• Task objective: Pull each line holding the word "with" from the data.

• Supplied material:
-------

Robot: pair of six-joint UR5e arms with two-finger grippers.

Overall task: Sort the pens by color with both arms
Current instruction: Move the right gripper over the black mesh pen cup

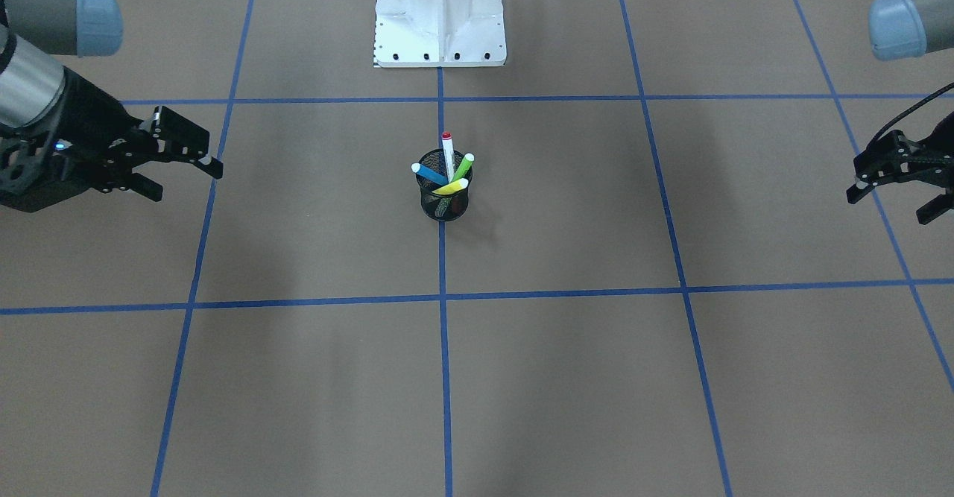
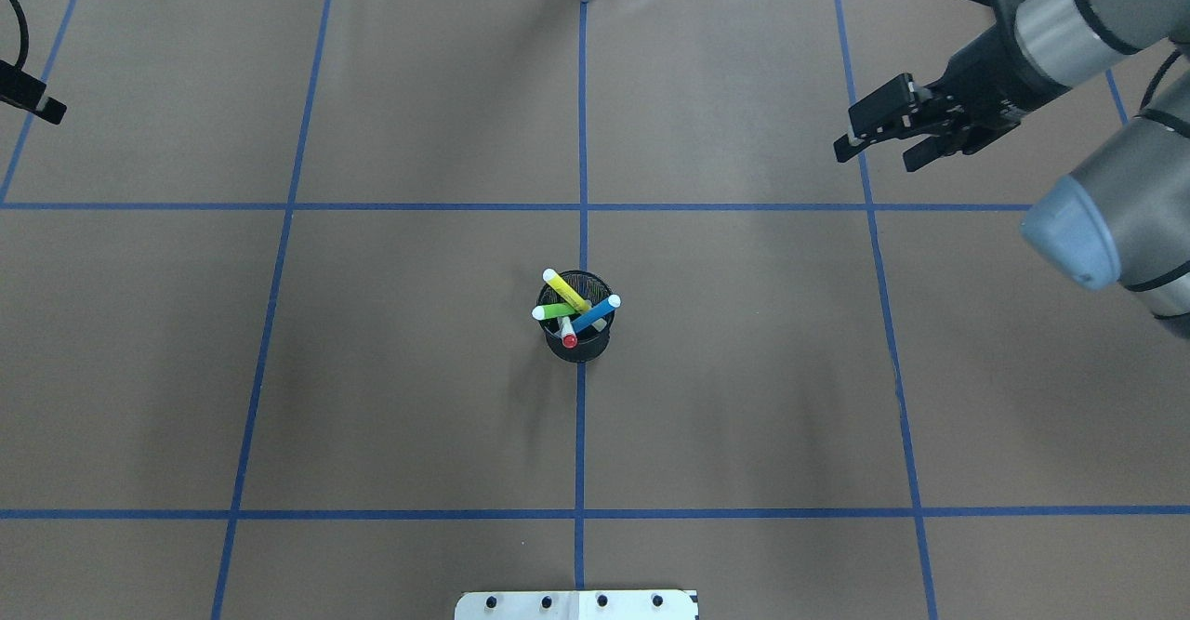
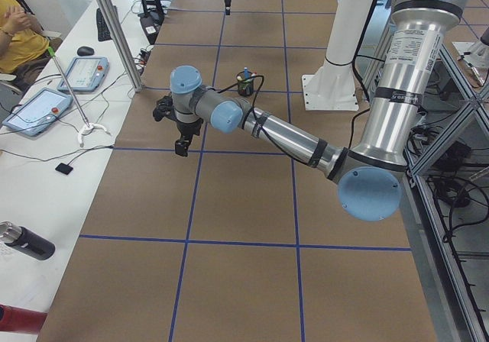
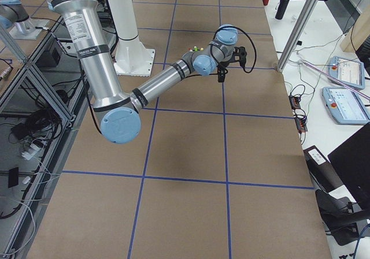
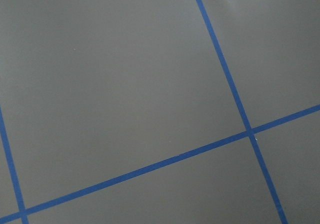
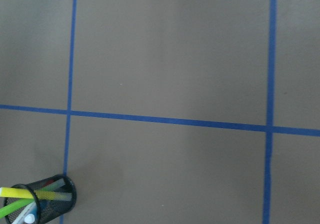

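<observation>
Pens (image 1: 447, 156), all four, stand bunched in the cup (image 1: 443, 205), so no sorting is done yet; the step in hand looks like the first reach.

The right arm (image 2: 1051, 16) and left arm (image 3: 290, 137) hang above the table, well apart from the cup on opposite sides. The right gripper (image 2: 877, 156) has its fingers spread and holds nothing. The left gripper (image 1: 888, 208) is likewise parted and bare.

In the cup the pens fan outward and cross:
- blue pen (image 1: 428, 174)
- green pen (image 1: 463, 165)
- yellow pen (image 1: 451, 187)
- red-capped pen (image 1: 447, 150), the most upright.

Next, I judge, one gripper must travel to above the cup and close on a single free top. The red-capped pen seems easiest; the crossed ones risk tipping the cup.
</observation>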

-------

• Task solution:
Robot: pair of six-joint UR5e arms with two-finger grippers.
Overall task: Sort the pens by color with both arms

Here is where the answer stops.